How to send real-time Azure Text-to-Speech audio stream to Ozeki VoIP SIP SDK?

644 views Asked by At

I am working on a project where I need to use the Azure Text-to-Speech service to generate speech from text, and then stream this speech audio in real-time over a VoIP call using the Ozeki VoIP SIP SDK.

I am able to generate the speech audio from Azure and receive it as a byte array, but I am struggling to send this audio data to Ozeki in a way that it can be streamed over the VoIP call.

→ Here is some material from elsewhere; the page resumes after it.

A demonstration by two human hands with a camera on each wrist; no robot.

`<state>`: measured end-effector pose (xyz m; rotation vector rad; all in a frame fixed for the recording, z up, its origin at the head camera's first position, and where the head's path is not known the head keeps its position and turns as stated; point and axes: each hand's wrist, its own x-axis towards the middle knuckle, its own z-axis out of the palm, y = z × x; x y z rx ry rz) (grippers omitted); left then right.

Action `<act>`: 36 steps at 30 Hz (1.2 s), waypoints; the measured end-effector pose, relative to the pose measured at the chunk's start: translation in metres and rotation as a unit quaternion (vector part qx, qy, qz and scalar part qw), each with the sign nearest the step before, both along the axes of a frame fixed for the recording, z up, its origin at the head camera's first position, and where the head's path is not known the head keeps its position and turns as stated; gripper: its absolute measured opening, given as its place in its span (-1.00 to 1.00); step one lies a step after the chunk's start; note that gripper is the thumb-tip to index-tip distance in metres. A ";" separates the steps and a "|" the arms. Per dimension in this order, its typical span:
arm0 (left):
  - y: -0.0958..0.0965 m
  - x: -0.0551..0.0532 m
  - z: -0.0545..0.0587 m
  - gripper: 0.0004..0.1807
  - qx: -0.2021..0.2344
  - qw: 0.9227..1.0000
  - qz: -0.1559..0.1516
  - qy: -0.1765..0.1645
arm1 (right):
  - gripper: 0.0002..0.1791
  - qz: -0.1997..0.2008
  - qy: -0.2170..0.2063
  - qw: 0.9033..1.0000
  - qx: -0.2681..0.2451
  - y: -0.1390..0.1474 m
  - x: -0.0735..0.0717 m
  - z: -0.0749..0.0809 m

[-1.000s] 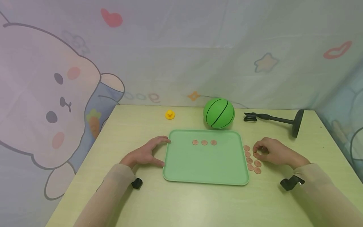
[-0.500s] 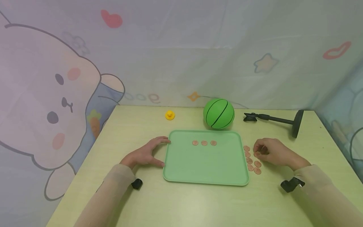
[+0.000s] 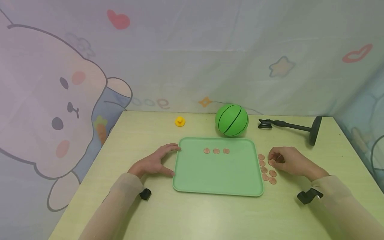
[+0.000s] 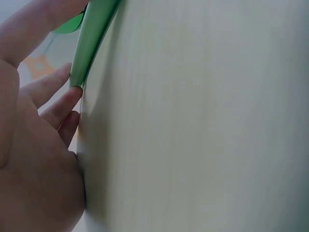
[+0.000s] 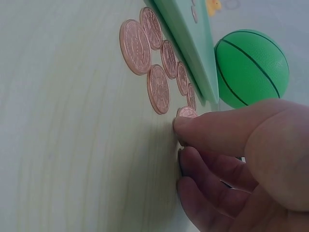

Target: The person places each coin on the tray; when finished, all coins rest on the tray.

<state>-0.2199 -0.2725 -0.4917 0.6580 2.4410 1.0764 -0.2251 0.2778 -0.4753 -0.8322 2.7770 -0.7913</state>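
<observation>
My right hand point(image 3: 286, 161) pinches a copper coin point(image 5: 187, 112) between thumb and fingertips, low over the table right of the tray. Part of that coin is hidden behind the thumb. Several more copper coins point(image 3: 263, 170) lie in two columns along the tray's right edge. Three coins point(image 3: 216, 151) sit in a spaced row inside the light green tray point(image 3: 219, 193), near its far side. At the tray's left edge, my left hand point(image 3: 152, 162) rests with thumb and fingers spread, the fingertips on the rim point(image 4: 89, 43).
Behind the tray stands a green ball point(image 3: 232, 120) with black lines. A small yellow rubber duck point(image 3: 180, 121) is at the back, left of the ball. A black stand point(image 3: 295, 126) with a round base lies on its side at the back right.
My right hand has shifted very slightly, and the coin at its fingertips has moved a little away from me. The left hand, the tray and the other coins have stayed in place.
</observation>
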 end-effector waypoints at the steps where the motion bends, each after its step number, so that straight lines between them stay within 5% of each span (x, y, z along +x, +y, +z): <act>1: 0.000 0.000 0.000 0.06 0.002 1.000 0.000 0.001 | -0.84 -0.001 0.000 1.000 0.001 0.000 0.000 0.000; 36: 0.003 -0.004 0.000 0.15 0.011 1.000 0.006 -0.006 | -0.79 -0.004 -0.003 1.000 -0.025 0.003 0.001 -0.002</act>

I need to convert this byte array into a format that Ozeki can use, and then stream this audio data in real-time

I tried to convert the byte array from Azure TTS into a MemoryStream, and then attempted to convert this MemoryStream into a WaveStream using the NAudio library, with the intention of playing this WaveStream during the phone call.

I expected Ozeki to be able to play this WaveStream in real-time during the call. However, I am not sure how to correctly connect the WaveStream to the call, and I am not sure if this is the correct approach to achieve real-time streaming of the audio.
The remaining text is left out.